## WHAT THIS TASK INVOLVES
What is needed is an exact copy of all the lines below.

════════════════════

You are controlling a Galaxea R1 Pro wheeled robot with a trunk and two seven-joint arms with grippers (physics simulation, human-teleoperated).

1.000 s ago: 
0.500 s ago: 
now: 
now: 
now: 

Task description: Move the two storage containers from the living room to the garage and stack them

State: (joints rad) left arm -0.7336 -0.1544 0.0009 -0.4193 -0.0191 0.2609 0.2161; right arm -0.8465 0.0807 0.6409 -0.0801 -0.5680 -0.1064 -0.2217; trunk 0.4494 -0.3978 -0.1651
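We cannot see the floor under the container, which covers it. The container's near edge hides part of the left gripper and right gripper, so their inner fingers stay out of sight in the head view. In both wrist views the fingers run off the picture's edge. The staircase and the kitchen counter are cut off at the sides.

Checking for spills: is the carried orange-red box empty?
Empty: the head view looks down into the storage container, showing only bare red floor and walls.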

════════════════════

## COMPLETED TASK
You are controlling a Galaxea R1 Pro wheeled robot with a trunk and two seven-joint arms with grippers (physics simulation, human-teleoperated).

1.000 s ago: 
0.500 s ago: 
now: 
now: 
now: 

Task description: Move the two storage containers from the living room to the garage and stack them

State: (joints rad) left arm -0.7336 -0.1544 0.0009 -0.4193 -0.0191 0.2609 0.2161; right arm -0.8465 0.0807 0.6409 -0.0801 -0.5680 -0.1064 -0.2217; trunk 0.4494 -0.3978 -0.1651
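We cannot see the floor under the container, which covers it. The container's near edge hides part of the left gripper and right gripper, so their inner fingers stay out of sight in the head view. In both wrist views the fingers run off the picture's edge. The staircase and the kitchen counter are cut off at the sides.

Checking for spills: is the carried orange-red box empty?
Empty: the head view looks down into the storage container, showing only bare red floor and walls.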

This finishes the answer to the exercise.